◆ TASK REQUIREMENTS ◆
Print the listing below in full. Alter nothing.
== RECORDED DATA
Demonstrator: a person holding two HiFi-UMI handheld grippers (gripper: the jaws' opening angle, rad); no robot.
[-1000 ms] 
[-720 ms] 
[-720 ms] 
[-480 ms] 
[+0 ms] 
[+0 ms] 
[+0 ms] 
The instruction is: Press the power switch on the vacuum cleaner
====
◆ FINAL ANSWER ◆
Demonstrator: a person holding two HiFi-UMI handheld grippers (gripper: the jaws' opening angle, rad); no robot.
[-1000 ms] 
[-720 ms] 
[-720 ms] 
[-480 ms] 
[+0 ms] 
[+0 ms] 
[+0 ms] 
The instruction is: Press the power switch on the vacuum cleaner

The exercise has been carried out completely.